-2

In .Net core, I have huge text files that need to be converted from Unix to Windows.

Since I can't load the file completly in memory (the files are too big), I read each byte one after the other, and when I encounter a LF, I output a LF+CR. This process works, but it takes a long time for huge files. Is there a more efficently way to do?

I thought about using a StreamReader, but the problem I'm having is that we don't know the source file encoding.

Any idea?

Thank you

user1861857
  • 198
  • 1
  • 8
  • hard to say how to increase the efficiency without seeing how you're reading the bytes. Most efficient is likely reading the file into a buffer of some reasonable size and writing directly from that buffer to the new file - modifying whatever you need along the way. You might get better with a memory mapped file and spans but I don't know if the increase would be meaningful in your context. But I also don't know how you're modifying content without knowing the encoding. Seems impossible. – MikeJ Aug 06 '20 at 16:08

1 Answers1

0

Without knowing more about the specific files you're trying to process, I'd probably start off with something like the below and see if that gets me the results I want.

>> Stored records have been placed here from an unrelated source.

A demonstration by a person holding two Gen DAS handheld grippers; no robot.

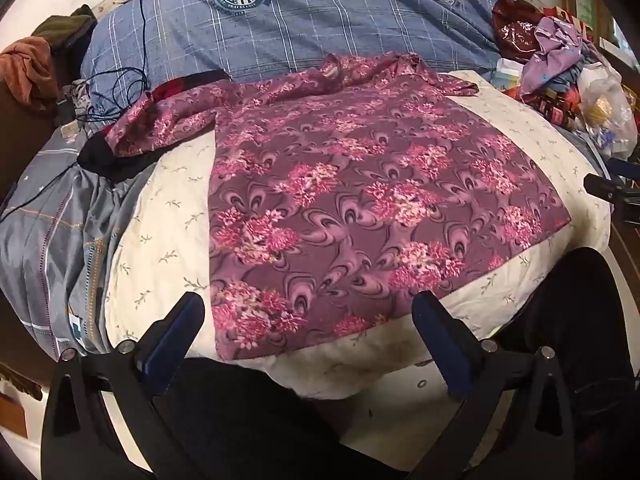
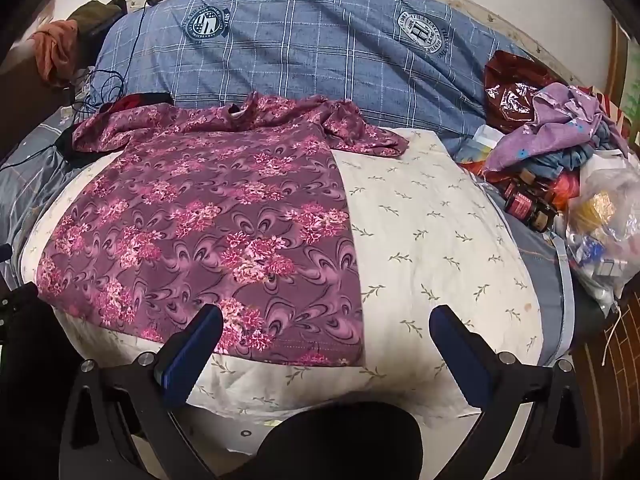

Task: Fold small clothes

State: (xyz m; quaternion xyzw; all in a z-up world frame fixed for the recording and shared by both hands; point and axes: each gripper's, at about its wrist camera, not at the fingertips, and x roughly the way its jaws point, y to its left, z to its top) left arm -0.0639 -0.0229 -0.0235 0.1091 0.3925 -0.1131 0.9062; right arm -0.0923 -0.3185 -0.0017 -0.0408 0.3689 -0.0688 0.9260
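Note:
A purple floral shirt (image 1: 360,200) lies spread flat on a cream leaf-print pillow (image 1: 168,232), hem toward me, sleeves and collar bunched at the far end. It also shows in the right wrist view (image 2: 208,224) on the same pillow (image 2: 420,240). My left gripper (image 1: 308,320) is open and empty, above the hem's near left corner. My right gripper (image 2: 326,332) is open and empty, above the hem's near right corner. The right gripper's tip shows at the right edge of the left wrist view (image 1: 612,192).
A blue checked duvet (image 1: 320,28) lies rolled behind the pillow. A heap of clothes, jars and plastic bags (image 2: 560,168) sits to the right. A black cable (image 1: 120,92), dark cloth (image 1: 116,160) and a grey sheet (image 1: 52,220) lie to the left.

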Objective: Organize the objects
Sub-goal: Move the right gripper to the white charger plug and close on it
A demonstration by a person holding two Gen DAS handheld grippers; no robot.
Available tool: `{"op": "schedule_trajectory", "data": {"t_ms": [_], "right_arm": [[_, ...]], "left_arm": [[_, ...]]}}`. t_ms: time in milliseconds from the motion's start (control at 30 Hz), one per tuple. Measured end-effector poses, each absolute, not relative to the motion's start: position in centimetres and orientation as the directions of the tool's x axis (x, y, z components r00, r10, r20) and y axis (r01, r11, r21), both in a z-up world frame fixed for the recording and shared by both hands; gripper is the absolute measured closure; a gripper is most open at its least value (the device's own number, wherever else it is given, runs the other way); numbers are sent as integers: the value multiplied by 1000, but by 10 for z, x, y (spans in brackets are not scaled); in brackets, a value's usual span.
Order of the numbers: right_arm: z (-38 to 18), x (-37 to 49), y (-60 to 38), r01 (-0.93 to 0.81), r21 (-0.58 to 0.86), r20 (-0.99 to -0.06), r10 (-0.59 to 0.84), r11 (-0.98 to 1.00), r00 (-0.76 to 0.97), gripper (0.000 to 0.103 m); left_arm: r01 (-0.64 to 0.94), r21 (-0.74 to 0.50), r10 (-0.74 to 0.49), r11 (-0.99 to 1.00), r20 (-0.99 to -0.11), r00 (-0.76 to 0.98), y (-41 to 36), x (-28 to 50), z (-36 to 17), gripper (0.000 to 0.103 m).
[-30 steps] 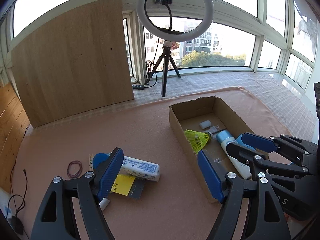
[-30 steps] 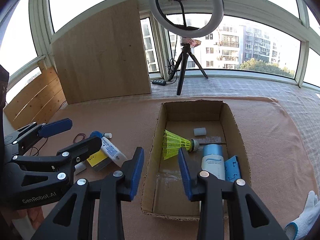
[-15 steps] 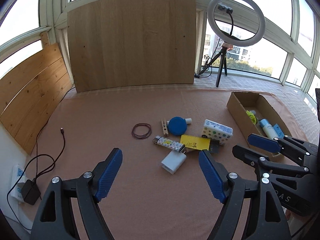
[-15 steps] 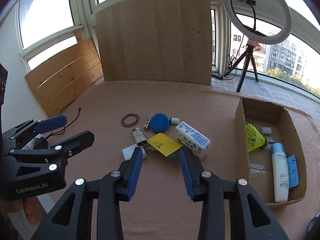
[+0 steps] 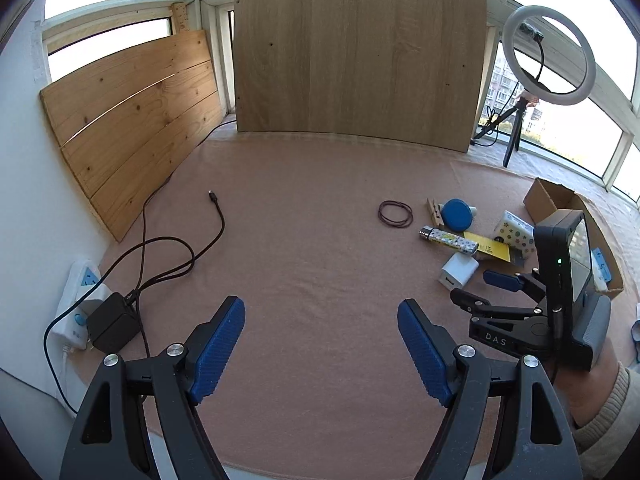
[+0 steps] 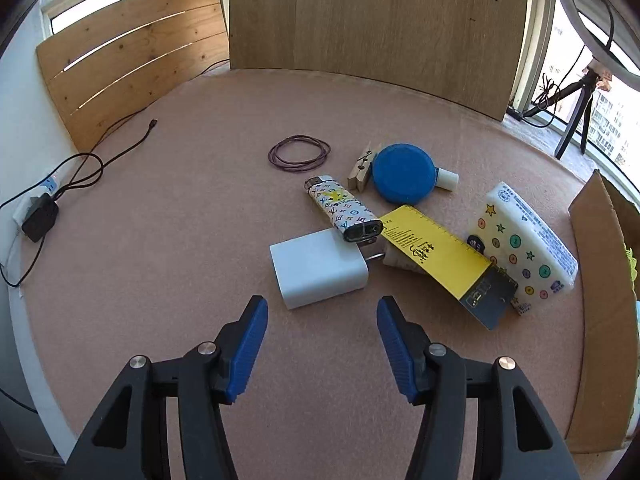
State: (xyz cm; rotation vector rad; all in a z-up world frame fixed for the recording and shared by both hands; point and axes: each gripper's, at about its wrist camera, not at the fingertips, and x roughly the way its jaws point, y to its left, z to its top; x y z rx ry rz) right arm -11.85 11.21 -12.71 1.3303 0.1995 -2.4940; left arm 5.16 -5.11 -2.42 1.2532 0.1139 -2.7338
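Two tools: your right tool (image 6: 318,344) is empty with its jaws opening, aimed just short of the white charger (image 6: 316,272); your left tool (image 5: 322,354) stands wide apart over bare surface (image 5: 304,240), holding nothing.
Nearest item: the charger lies flat, its prongs tucked under the patterned lighter (image 6: 344,210).
Risk: lift the charger carelessly and you may drag the lighter and the yellow card (image 6: 436,252), since they overlap; approach too shallow and your pads may skid off its smooth sides.
Further pile: tissue pack (image 6: 524,248), blue round case (image 6: 404,172), clothespin (image 6: 362,166) and cord loop (image 6: 300,152) await sorting.
Container: the cardboard box (image 6: 600,280) sits at far right; you glimpse something yellow-green inside, the rest hidden.
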Motion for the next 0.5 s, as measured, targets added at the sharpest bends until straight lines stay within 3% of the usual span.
{"op": "schedule_trajectory", "data": {"t_ms": [100, 200, 400, 500], "right_arm": [[-131, -129, 109, 354, 20, -823, -217, -935, -526, 50], [-130, -134, 102, 382, 26, -822, -237, -924, -517, 59], [-132, -110, 77, 436, 72, -831, -296, -897, -471, 59], [-135, -92, 69, 454, 114, -838, -331, -884, -433, 54]], "left_arm": [[170, -15, -98, -985, -768, -632, -59, 55, -30, 21], [179, -20, -96, -984, -780, -619, -64, 54, -36, 21], [160, -38, -65, -986, -803, -593, -58, 37, -63, 20], [142, -79, -15, -987, -826, -563, -55, 29, -88, 20]]}}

Depending on the specifics of your situation you may be able to do something more efficient, but if you're handling truly large datasets with unstructured text then it's usually a matter of throwing more powerful hardware at the problem if speed is still an issue.

You don't have to specify the Encoding to make use of the StreamReader class. Was there a specific problem with the reader you encountered?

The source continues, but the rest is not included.